The Book of Watermarks received lukewarm attention upon release. Chinese publication Game Software praised the game's production as "outstanding among similar works" due to the involvement of Sony Computer Entertainment, although found the puzzles "a bit too difficult". Japanese magazine Dengeki PlayStation praised the "splendor" of the game's graphics, although found the movement of the camera slow and "unsuitable for impatient people".

=== Retrospective ===

The Book of Watermarks has retrospectively been provided with more attention, with favorable reception of the game as a unique entry in the catalog of the PlayStation, and indicative of the appetite for Japanese developers to release unusual or experimental titles. Simon Parkin of Eurogamer stated the game was "memorable" and part of an effort by developers "to paint their visions in full, often without compromise, in a way that only the best-funded independent game-makers are able to do today." Similarly, in a retrospective of the PlayStation's twentieth anniversary, Edge cited The Book of Watermarks as an example of the "unusual curios" and "leftfield releases" on the platform. Keith Stuart of The Guardian similarly cited The Book of Watermarks as part of a genre of "eerie" games on the PlayStation, stating the console featured "weird, traumatising games because (it) was so successful, game development was still relatively inexpensive and European publishers were enthusiastically importing Japanese titles."
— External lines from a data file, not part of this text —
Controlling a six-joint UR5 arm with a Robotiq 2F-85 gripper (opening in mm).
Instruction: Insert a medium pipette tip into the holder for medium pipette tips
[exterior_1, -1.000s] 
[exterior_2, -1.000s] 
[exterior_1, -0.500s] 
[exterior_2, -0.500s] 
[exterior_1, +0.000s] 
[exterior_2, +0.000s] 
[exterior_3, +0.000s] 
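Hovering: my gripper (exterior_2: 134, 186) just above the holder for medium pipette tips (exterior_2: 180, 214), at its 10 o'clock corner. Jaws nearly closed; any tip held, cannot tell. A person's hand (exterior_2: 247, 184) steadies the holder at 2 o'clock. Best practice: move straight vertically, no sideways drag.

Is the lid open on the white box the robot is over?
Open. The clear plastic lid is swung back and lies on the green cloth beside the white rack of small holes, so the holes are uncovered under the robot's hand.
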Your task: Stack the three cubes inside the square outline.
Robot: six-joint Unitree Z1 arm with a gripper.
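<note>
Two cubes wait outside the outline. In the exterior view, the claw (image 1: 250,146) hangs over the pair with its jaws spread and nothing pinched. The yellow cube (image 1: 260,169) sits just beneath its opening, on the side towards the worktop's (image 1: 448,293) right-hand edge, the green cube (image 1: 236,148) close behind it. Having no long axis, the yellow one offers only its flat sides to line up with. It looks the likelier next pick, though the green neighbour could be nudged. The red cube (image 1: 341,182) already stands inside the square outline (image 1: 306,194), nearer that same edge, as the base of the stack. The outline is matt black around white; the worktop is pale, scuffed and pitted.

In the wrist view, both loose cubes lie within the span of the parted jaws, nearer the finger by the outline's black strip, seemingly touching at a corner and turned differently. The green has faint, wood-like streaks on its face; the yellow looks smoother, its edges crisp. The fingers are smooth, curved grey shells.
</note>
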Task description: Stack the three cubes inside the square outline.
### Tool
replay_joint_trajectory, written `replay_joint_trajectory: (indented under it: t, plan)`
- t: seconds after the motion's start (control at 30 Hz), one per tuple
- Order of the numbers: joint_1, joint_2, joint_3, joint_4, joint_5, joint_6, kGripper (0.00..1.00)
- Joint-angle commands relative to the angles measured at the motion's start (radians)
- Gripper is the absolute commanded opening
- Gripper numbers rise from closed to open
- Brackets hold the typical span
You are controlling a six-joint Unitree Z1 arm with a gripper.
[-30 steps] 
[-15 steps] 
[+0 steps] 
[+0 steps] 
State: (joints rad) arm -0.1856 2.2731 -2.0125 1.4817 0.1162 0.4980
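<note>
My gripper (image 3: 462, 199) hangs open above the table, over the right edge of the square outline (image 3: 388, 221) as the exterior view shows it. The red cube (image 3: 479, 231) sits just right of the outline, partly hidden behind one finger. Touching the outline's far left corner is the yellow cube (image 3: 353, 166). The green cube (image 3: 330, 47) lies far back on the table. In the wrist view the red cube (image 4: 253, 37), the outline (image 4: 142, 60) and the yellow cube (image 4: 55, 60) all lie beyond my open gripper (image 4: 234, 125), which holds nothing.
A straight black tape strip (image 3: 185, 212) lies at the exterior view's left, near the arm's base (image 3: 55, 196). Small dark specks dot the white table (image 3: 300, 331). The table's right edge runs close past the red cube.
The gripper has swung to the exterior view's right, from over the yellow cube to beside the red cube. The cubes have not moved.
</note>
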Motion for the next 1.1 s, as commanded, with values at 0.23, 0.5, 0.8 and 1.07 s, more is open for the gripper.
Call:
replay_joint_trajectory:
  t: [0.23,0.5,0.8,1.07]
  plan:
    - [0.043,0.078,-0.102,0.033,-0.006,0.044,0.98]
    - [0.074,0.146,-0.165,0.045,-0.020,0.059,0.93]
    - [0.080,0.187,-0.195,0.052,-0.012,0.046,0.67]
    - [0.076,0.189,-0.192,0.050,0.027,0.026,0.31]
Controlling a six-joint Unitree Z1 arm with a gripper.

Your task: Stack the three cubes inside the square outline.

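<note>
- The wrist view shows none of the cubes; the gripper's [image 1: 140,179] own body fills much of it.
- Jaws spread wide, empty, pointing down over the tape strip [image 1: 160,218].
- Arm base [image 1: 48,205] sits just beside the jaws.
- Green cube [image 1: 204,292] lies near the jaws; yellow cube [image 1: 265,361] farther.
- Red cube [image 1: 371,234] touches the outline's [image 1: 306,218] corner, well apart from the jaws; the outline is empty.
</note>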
Long after its release, several critics have written long-form reviews of the game. Writing for The Obscuritory, Phil Salvador praised the game's visual design, stating that its "monumental stature" and "stately wonder...turns if from just a dull dull collection of puzzles into a divine game of connect-the-dots." Whilst critiquing the pacing and puzzles in the game, Salvador praised its eclectic design, stating 'the game cribs from a basket of influences, re-appropriating European art, history, literature, and even entire languages out of context for its own purposes. It can be narratively inert, erratically paced, and, frankly, infuriating, but it's never uninteresting." Hardcore Gaming 101 also noted that whilst "the adventure is linear, the riddles are rather classical and the progression isn't really fascinating," the game was a unique departure from convention in the Japanese market, stating "it definitely has the merit of trying to offer to the Japanese public a game whose standards stemmed from an other ludo-cultural context than that of the anime-dominated Japanese adventure game scene." Luke Plunkett of Kotaku praised the game's "serious dedication to context...with a wonderfully late-90s look and sound."